Running ncu with SourceCounters returns an error: Metric smsp__pcsamp_sample_count not found

GiPL · August 5, 2023, 4:02pm

Hello,

I am trying to profile my application using ncu with the SourceCounters section enabled, as I am interested in the stall reasons. However, running the command sudo ncu --section SourceCounters myApplication Shows the following errors:

    ERR   Rule PC sampling data returned an error: Metric smsp__pcsamp_sample_count not found                           
    ----- --------------------------------------------------------------------------------------------------------------
    ERR   <built-in function IAction_metric_by_name> returned a result with an exception set                            
          /home/myuser/Documents/NVIDIA Nsight Compute/2023.2.1/Sections/PCSamplingData.py:47                      
          /usr/local/NVIDIA-Nsight-Compute-2023.2/target/linux-desktop-glibc_2_11_3-x64/../../sections/NvRules.py:2017  
    ----- --------------------------------------------------------------------------------------------------------------
    ERR   Rule Uncoalesced Global Accesses returned an error: Metric memory_l2_theoretical_sectors_global not found     
    ----- --------------------------------------------------------------------------------------------------------------
    ERR   <built-in function IAction_metric_by_name> returned a result with an exception set                            
          /home/myuser/Documents/NVIDIA Nsight Compute/2023.2.1/Sections/UncoalescedAccess.py:70                   
          /usr/local/NVIDIA-Nsight-Compute-2023.2/target/linux-desktop-glibc_2_11_3-x64/../../sections/NvRules.py:2017  
    ----- --------------------------------------------------------------------------------------------------------------
    ERR   Rule Uncoalesced Shared Accesses returned an error: Metric memory_l1_wavefronts_shared not found              
    ----- --------------------------------------------------------------------------------------------------------------
    ERR   <built-in function IAction_metric_by_name> returned a result with an exception set                            
          /home/myuser/Documents/NVIDIA Nsight Compute/2023.2.1/Sections/UncoalescedSharedAccess.py:70             
          /usr/local/NVIDIA-Nsight-Compute-2023.2/target/linux-desktop-glibc_2_11_3-x64/../../sections/NvRules.py:2017

Interestingly, the command sudo ncu --section SourceCounters myApplication --print-summary per-gpu results in a segmentation fault (of ncu).
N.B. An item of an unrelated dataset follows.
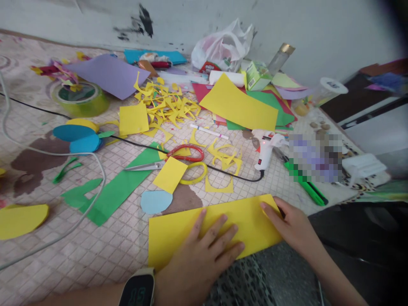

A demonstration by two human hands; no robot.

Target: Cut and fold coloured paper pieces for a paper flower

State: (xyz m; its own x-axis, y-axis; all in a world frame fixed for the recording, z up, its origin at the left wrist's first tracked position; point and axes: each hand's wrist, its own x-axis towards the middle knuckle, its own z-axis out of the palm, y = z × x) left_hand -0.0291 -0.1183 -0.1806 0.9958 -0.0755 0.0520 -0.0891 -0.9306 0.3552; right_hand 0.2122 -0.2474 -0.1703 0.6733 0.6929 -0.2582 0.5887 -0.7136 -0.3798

In addition,sudo ncu --section SourceCounters myApplication --print-summary per-gpu --graph-profiling graph also segfaults, but only after a while (around 80 kernel launches). My application does not use CUDA graphs.

I am running ncu Version 2023.2.1.0 (build 33050884) (public-release) on Linux Mint 21 x86_64 with kernel 5.15.0-78-generic. The device is an RTX 3070.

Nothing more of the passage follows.